* PROMPT
The response should be the lines of the data, starting at the first and ending at the one that contains "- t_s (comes", copied without change.

* DATASET EXTRACT
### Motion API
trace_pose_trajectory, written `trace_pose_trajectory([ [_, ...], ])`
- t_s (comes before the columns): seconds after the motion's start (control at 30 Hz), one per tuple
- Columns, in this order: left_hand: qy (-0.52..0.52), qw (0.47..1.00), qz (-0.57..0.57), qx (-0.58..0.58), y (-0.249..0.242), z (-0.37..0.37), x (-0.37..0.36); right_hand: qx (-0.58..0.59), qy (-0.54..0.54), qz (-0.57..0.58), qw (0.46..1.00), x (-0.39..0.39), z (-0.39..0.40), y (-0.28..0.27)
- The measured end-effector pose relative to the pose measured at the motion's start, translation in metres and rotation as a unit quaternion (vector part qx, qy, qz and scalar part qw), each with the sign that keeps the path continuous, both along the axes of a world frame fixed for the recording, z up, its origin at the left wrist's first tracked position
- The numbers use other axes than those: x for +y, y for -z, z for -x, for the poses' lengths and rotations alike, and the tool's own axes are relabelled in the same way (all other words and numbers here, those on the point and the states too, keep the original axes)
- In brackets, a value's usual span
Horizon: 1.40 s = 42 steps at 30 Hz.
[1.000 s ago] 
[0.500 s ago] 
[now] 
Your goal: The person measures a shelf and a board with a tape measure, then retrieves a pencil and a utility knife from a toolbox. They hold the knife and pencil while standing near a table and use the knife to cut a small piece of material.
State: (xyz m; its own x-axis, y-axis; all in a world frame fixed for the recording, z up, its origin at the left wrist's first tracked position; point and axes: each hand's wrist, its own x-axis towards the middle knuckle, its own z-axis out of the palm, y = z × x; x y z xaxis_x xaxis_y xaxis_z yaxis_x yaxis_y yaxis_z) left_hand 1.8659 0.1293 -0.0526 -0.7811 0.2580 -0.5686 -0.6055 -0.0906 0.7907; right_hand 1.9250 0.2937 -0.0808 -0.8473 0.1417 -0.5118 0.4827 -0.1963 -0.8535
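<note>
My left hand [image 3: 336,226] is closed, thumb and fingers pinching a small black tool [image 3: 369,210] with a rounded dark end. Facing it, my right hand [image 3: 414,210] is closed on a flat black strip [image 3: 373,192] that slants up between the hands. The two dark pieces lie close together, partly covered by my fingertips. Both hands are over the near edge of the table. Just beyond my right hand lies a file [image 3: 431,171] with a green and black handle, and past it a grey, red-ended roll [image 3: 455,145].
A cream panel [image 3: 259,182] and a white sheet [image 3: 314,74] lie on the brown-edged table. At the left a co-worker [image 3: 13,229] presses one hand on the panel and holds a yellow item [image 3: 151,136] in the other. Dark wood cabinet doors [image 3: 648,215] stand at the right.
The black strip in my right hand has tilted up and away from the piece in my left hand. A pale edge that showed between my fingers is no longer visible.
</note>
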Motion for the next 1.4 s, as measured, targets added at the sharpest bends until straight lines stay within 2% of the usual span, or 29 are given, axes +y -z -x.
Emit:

* EXERCISE RESPONSE
### Motion API
trace_pose_trajectory, written `trace_pose_trajectory([ [_, ...], ])`
- t_s (comes before the columns): seconds after the motion's start (control at 30 Hz), one per tuple

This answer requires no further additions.